Читаем Голоса полностью

— Возможно, — согласился собеседник. — Анастасия Николаевна, во-первых, ничего у них не преподавала, да и вообще, её замена моих занятий стала, кажется, её первым педагогическим опытом в вузе. Во-вторых, они ей, пожалуй, завидовали…

— Завидовали?

— Ну а как же? Девушка старше их всего только на четыре года, а кого-то и всего только на три, но двумя академическими ступенями выше.

— Позвольте, как же на три? Если они были на четвёртом курсе бакалавриата, а она на втором году аспирантуры… — принялся я высчитывать.

— Да очень просто: Марк пришёл в вуз после армии, — пояснил историк. — Ада была старше брата на год, а училась с ним в одной группе потому, что ей пришлось пропустить год в школе по серьёзной болезни почек. Что-то болезненное выдавало даже её лицо, если присмотреться к нему: некое превозмогание себя… А Альфред, например, на третьем курсе брал годичный академический отпуск.

— Тоже по болезни?

— Нет, представьте себе: он самостоятельно вступил в переписку с одним немецким фондом — имени Роберта Боша, кажется, — стал его стипендиатом и выиграл годичное бесплатное обучение в Германии в некоем колледже или семинарии, что-то, связанное с исторической юриспруденцией или, наоборот, с правовыми аспектами истории. Это, как он пояснял, является для него важной фазой его научного роста.

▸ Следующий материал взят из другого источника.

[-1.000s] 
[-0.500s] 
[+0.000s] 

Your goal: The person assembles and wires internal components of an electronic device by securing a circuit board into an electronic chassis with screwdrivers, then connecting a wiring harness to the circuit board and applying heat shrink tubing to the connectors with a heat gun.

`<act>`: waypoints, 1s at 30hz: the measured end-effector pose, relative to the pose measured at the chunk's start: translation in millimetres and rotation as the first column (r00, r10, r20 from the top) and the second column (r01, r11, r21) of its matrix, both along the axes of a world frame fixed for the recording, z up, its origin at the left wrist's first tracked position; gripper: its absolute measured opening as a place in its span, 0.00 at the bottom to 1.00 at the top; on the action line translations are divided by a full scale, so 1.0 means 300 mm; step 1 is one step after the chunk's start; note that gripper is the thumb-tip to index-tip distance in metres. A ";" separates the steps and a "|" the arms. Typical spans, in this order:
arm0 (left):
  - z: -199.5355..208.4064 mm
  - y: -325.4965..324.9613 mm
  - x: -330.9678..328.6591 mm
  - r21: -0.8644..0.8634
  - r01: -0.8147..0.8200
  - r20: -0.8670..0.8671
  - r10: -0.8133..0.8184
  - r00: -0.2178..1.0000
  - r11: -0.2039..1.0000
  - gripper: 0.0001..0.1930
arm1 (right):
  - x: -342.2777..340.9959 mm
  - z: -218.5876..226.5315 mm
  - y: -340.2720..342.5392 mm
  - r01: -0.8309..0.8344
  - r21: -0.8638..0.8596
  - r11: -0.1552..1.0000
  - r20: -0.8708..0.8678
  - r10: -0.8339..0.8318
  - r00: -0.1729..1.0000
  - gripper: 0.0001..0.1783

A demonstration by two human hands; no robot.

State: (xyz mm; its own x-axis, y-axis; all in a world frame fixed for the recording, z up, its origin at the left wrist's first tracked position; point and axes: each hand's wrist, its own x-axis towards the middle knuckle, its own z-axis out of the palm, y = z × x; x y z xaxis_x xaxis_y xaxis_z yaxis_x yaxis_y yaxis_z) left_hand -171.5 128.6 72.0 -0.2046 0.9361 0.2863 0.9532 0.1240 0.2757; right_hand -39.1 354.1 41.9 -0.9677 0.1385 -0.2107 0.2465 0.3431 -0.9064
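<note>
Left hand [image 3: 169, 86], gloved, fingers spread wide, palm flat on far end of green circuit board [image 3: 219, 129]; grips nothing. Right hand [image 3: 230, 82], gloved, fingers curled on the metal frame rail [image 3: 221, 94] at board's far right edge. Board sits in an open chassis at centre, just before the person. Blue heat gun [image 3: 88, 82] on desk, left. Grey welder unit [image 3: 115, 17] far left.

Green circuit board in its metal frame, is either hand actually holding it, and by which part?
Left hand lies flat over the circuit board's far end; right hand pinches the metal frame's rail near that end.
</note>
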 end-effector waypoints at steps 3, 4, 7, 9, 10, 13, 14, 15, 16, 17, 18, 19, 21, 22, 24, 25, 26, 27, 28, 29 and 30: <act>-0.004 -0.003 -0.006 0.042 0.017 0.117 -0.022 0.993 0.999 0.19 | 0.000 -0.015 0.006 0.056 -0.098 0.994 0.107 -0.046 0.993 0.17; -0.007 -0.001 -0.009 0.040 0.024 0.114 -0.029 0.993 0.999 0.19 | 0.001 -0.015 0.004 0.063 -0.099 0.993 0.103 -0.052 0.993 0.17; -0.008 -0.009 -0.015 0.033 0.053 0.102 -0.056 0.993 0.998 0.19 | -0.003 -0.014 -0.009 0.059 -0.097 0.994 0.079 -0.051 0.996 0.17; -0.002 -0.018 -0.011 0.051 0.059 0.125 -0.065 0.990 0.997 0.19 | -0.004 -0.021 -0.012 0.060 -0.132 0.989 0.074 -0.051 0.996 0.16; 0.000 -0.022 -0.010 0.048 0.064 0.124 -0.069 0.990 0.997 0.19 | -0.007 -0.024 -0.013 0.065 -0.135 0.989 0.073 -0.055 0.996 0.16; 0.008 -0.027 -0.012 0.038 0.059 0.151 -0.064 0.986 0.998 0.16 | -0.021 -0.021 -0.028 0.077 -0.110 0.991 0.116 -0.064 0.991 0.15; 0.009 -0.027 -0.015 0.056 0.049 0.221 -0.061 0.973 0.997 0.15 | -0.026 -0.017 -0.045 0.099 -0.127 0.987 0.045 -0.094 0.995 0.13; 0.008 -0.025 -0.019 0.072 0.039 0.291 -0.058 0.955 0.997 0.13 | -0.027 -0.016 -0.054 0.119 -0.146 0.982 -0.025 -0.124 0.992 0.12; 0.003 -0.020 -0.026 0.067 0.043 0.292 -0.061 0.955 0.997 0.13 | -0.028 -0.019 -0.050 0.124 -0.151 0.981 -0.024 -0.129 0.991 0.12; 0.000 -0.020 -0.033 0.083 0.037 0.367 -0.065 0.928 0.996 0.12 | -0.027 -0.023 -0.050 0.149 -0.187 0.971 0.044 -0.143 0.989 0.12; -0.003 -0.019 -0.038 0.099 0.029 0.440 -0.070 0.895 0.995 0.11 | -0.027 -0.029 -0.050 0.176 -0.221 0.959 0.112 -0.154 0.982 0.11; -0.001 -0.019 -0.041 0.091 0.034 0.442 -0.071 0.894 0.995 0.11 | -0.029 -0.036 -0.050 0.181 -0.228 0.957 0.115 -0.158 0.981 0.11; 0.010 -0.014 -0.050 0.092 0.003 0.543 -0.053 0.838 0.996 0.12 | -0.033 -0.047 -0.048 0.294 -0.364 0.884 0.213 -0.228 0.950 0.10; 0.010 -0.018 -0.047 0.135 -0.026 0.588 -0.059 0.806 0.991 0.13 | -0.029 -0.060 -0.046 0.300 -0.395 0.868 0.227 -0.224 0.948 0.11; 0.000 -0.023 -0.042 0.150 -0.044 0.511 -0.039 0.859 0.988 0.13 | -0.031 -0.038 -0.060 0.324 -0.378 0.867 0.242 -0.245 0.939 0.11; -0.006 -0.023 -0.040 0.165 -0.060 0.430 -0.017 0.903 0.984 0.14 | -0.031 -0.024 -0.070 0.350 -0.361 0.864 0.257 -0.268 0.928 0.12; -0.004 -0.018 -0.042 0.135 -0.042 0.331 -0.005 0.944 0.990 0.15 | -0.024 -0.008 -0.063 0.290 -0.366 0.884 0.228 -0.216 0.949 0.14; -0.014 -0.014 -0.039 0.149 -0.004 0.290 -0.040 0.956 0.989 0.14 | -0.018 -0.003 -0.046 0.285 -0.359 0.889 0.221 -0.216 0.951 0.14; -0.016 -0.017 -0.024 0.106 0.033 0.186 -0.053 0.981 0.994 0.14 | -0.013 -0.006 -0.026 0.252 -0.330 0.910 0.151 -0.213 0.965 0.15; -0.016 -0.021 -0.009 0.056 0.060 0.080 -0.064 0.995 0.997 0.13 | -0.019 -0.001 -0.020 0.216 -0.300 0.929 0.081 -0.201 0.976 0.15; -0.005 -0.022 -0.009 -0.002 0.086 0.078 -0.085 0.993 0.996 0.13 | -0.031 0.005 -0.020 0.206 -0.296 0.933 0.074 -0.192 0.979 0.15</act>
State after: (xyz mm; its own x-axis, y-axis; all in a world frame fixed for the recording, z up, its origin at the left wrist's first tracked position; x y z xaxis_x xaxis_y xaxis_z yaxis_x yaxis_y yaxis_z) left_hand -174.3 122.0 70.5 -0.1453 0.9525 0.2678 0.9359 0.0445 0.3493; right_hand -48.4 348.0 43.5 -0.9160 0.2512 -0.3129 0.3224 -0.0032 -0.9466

— Какой целеустремлённый молодой человек… то есть, виноват, дяденька! — поразился я.

— Вот-вот! — подхватил историк. — Этим двум «дяденькам» Настя казалась, наверное, их ровесницей, незаслуженно вставшей за лекторскую кафедру.

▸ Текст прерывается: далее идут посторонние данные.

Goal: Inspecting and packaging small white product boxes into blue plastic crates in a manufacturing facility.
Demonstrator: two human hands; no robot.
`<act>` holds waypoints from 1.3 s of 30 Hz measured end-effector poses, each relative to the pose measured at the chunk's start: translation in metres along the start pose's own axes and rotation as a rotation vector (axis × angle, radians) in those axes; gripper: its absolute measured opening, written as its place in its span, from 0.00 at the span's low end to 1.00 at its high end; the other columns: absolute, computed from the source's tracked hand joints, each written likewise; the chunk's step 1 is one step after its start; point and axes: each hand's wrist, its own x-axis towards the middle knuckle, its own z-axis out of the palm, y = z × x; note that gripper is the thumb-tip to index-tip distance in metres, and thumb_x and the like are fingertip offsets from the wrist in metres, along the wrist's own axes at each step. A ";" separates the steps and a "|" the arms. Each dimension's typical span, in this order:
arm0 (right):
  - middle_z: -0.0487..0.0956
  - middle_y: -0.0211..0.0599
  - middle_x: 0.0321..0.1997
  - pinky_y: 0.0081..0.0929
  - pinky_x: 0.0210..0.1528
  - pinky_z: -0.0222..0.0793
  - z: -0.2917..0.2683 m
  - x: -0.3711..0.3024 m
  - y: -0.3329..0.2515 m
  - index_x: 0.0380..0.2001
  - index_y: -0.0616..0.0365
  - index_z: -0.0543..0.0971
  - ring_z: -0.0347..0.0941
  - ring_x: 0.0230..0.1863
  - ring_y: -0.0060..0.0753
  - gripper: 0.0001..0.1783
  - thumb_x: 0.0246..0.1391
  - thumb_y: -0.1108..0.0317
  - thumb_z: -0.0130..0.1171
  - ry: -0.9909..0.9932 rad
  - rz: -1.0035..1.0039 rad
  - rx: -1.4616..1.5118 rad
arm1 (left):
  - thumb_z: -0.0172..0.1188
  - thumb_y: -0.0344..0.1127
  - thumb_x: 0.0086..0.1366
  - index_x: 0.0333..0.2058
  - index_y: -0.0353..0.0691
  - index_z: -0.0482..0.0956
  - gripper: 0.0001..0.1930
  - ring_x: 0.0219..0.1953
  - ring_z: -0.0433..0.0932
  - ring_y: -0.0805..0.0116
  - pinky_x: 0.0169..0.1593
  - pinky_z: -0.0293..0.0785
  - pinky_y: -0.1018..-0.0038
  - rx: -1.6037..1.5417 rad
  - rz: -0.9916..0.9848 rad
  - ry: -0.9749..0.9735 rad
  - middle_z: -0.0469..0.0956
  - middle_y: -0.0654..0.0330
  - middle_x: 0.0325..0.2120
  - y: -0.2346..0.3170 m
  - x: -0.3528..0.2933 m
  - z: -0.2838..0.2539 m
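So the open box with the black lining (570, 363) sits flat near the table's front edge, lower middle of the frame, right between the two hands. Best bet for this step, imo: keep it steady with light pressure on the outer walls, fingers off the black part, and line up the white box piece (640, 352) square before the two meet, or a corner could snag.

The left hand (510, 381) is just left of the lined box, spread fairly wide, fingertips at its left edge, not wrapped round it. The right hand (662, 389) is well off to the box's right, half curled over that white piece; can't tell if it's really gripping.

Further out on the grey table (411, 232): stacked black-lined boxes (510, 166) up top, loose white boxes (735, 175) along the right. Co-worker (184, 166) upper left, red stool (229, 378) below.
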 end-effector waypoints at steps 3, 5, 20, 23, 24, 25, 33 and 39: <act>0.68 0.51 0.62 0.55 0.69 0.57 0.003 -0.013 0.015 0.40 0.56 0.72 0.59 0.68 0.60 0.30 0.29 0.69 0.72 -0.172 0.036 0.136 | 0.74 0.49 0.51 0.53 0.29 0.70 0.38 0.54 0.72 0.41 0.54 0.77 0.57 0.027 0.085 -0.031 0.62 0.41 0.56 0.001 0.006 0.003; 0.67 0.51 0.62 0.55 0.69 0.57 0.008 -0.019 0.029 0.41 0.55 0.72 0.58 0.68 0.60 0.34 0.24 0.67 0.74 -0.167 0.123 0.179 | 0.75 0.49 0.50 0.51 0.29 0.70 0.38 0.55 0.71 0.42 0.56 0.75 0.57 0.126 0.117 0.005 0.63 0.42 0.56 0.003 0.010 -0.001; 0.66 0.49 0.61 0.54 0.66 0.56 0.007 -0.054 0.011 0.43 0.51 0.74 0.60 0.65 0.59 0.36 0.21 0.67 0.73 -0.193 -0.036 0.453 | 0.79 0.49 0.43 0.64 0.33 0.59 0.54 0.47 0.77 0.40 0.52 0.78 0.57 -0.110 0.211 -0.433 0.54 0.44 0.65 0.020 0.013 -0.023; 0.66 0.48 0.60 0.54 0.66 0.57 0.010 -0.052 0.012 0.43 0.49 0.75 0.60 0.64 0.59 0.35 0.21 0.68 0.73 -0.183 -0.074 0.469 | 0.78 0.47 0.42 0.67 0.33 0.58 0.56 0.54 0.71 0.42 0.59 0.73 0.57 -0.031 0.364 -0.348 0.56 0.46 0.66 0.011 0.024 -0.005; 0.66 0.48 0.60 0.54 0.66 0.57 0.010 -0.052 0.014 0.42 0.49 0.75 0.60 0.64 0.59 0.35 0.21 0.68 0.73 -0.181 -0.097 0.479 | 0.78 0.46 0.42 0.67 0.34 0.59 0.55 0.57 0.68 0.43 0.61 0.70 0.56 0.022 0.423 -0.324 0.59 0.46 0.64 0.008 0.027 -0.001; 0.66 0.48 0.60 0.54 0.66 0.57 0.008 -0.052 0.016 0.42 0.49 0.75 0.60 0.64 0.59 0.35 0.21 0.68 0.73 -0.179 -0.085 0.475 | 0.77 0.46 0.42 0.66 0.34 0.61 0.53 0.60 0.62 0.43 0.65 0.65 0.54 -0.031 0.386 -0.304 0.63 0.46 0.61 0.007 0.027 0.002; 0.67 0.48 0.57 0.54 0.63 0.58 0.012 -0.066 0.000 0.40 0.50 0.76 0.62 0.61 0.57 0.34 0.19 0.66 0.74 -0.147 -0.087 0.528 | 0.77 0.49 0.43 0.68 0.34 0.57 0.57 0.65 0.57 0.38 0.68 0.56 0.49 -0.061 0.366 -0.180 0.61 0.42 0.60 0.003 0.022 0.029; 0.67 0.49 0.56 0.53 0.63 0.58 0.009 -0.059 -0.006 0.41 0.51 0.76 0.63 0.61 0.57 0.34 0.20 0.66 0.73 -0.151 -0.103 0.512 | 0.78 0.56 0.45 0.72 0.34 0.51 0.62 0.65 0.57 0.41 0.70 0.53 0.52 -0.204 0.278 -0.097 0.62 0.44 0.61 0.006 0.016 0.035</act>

— Вы позволите ещё вопрос? Коль скоро ваша группа перестала вас слушать и начала «самоуправляться», вы, значит, отказались от того, чтобы быть их учителем, и остались только кем-то вроде старшего товарища?

— Совершенно верно, — подтвердил Могилёв, — да я ведь уже говорил об этом. Вас, похоже, берёт сомнение по поводу того, насколько уместно педагогу в отношении студента становиться только более опытным другом? Это справедливое сомнение! Но тут и обстоятельства были особыми: речь шла о студентах четвёртого курса в самом конце их последнего семестра в вузе. Большинство из них вовсе не собирались ни в какую магистратуру — никто, кроме Штейнбреннера да, быть может, Ивана Сухарева. Потом, они по сути и перестали быть студентами, как только мы вовлекли их в этот проект! Они стали участниками лаборатории, которыми я уже не мог произвольно распоряжаться, повелевая одно — делать, а другое — отбрасывать. Верней, мог бы, но при такой моей манере руководства их интерес к проекту сразу бы сошёл на нет, они тогда разбежались бы под разными благовидными предлогами, наше начинание мирно скончалось бы естественным путём — и мне пришлось бы кусать локти. Наконец, вы не всё знаете…

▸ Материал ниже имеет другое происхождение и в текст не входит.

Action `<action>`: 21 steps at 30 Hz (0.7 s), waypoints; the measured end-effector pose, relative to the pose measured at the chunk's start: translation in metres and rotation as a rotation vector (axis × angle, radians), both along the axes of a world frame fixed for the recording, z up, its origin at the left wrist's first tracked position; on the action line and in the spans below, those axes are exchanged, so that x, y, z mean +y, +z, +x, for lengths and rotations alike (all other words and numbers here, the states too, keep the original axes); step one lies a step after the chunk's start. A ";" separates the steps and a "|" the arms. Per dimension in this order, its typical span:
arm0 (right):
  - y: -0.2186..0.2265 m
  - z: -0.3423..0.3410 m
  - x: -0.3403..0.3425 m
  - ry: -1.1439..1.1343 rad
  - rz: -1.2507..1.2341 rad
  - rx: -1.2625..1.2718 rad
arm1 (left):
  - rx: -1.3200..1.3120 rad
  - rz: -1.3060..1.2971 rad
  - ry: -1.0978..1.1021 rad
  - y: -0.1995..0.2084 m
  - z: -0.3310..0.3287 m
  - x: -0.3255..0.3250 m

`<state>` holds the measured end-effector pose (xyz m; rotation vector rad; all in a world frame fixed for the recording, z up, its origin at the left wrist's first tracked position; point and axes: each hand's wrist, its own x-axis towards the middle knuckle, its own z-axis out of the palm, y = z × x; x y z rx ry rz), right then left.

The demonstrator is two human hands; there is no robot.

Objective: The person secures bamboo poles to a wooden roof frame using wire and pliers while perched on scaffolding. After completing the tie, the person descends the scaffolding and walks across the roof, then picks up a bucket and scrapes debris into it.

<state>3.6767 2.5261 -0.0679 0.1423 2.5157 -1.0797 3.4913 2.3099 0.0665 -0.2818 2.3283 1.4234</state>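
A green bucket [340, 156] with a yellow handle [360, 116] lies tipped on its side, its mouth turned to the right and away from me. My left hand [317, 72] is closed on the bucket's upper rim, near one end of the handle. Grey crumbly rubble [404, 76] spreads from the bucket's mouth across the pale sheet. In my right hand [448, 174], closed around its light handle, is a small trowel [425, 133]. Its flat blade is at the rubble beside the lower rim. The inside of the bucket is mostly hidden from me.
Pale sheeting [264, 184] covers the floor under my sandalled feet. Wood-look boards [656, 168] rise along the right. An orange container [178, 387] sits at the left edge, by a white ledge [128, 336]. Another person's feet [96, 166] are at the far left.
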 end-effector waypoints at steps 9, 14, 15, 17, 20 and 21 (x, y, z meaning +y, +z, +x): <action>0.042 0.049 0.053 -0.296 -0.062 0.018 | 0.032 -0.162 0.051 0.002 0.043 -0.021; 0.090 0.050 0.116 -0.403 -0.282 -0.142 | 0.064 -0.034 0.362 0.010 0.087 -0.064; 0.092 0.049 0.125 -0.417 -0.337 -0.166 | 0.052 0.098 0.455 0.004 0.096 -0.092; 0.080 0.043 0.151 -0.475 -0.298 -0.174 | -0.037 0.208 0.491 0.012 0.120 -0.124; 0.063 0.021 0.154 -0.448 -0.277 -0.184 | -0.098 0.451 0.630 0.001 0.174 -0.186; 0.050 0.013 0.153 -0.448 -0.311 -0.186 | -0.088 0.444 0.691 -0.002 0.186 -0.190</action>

— Виноват! — покаялся я. — Само собой, я нечаянно забегаю вперёд — из естественного любопытства.

[6]

— Вторым занятием в понедельник у моих студентов была «История цивилизаций», тот единственный предмет, с которого мне не удалось их снять, — продолжил Могилёв. — Они собрались и ушли с грустными шуточками. Я тоже отпускал их с огорчением и своего рода ревностью. А отпустив, пошёл на приём к Сергею Карловичу Яблонскому, декану исторического факультета.

— Для чего?

— Ну как же! Севостьянова могла уже успеть пожаловаться на меня профессору Балакиреву, своему начальнику, а тот — декану. Поэтому я всего лишь пытался застраховать себя от возможных неприятностей, ведь повинную голову, как известно, меч не сечёт.

Мне пришлось подождать, но наконец Яблонский меня принял со своей обычной предупредительностью. Тут пара штрихов к его портрету, если позволите. Сергей Карлович, всегда прямой как струнка, всегда вежливый, всегда тщательно выбритый, неизменно аккуратный в одежде и причёске, чем-то напоминал пожилого офицера — выпускника Академии Генштаба. Пожилого, потому что ему за год до того исполнилось шестьдесят.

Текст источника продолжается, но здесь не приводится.